Go through the listing below and repeat it exactly, dropping the pictures.

╭──

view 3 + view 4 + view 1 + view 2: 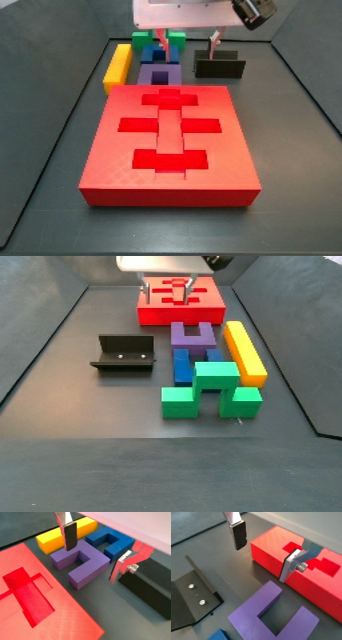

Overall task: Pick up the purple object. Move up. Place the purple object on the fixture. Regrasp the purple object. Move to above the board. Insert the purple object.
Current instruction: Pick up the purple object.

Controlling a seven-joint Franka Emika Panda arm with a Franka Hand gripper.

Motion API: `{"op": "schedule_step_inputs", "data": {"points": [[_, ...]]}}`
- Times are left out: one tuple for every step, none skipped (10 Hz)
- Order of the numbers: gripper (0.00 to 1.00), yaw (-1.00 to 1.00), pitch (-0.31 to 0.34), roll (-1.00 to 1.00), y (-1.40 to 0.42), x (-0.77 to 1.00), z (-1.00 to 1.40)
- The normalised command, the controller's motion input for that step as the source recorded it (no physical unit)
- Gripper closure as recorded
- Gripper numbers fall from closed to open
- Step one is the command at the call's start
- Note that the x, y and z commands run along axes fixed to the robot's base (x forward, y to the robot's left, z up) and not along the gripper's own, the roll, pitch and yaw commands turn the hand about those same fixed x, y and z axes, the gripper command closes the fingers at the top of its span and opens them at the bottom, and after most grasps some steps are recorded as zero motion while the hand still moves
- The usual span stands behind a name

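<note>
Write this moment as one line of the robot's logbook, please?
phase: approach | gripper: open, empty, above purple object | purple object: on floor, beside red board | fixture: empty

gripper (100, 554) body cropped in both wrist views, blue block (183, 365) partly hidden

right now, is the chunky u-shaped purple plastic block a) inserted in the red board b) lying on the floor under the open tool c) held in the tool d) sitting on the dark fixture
b: the chunky U-shaped purple plastic block lies on the floor, with the open tool above it.
</note>
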Motion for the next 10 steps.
{"op": "schedule_step_inputs", "data": {"points": [[0.00, -0.01, -0.097, 0.00, 0.00, -0.42, -0.46], [0.00, 0.03, -0.087, 0.00, 0.10, -0.28, -0.45], [0.00, 0.07, -0.067, 0.00, 0.13, -0.38, -0.37], [0.00, 0.05, -0.043, 0.00, 0.12, -0.35, -0.26], [0.00, 0.00, -0.046, 0.00, 0.02, 0.00, -0.23], [0.00, 0.00, -0.051, 0.00, -0.09, 0.53, -0.13], [0.00, 0.00, -0.013, 0.00, -0.29, 0.88, -0.03], [0.00, 0.00, -0.011, 0.00, -0.29, 0.77, -0.07], [0.00, 0.00, 0.000, 0.02, -0.07, 0.16, -0.26], [0.00, 0.00, 0.000, 0.03, 0.03, -0.08, -0.29]]}}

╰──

*SOLUTION*:
view 3 + view 4 + view 1 + view 2: 

Overall task: Pick up the purple object. Move up. Place the purple object on the fixture. Regrasp the purple object. Move to above the board. Insert the purple object.
Current instruction: Pick up the purple object.

Controlling a seven-joint Franka Emika Panda arm with a Franka Hand gripper.

Motion API: `{"op": "schedule_step_inputs", "data": {"points": [[_, ...]]}}`
- Times are left out: one tuple for every step, none skipped (10 Hz)
- Order of the numbers: gripper (0.00 to 1.00), yaw (-1.00 to 1.00), pitch (-0.31 to 0.34), roll (-1.00 to 1.00), y (-1.40 to 0.42), x (-0.77 to 1.00), z (-1.00 to 1.40)
- The normalised command, the controller's motion input for that step as the source recorded it (no physical unit)
- Gripper closure as recorded
- Gripper numbers fall from closed to open
- Step one is the command at the call's start
- Note that the x, y and z commands run along axes fixed to the robot's base (x forward, y to the robot's left, z up) and not along the gripper's own, the roll, pitch and yaw commands turn the hand about those same fixed x, y and z axes, the gripper command closes the fingers at the top of its span and opens them at the bottom, and after most grasps some steps are recorded as zero motion while the hand still moves
- The usual span stands behind a name

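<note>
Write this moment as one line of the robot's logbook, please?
phase: approach | gripper: open, empty, above purple object | purple object: on floor, beside red board | fixture: empty

gripper (100, 554) body cropped in both wrist views, blue block (183, 365) partly hidden

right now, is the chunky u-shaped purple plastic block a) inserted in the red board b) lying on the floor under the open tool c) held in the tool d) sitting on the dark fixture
b: the chunky U-shaped purple plastic block lies on the floor, with the open tool above it.
</note>
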Motion for the next 10 steps.
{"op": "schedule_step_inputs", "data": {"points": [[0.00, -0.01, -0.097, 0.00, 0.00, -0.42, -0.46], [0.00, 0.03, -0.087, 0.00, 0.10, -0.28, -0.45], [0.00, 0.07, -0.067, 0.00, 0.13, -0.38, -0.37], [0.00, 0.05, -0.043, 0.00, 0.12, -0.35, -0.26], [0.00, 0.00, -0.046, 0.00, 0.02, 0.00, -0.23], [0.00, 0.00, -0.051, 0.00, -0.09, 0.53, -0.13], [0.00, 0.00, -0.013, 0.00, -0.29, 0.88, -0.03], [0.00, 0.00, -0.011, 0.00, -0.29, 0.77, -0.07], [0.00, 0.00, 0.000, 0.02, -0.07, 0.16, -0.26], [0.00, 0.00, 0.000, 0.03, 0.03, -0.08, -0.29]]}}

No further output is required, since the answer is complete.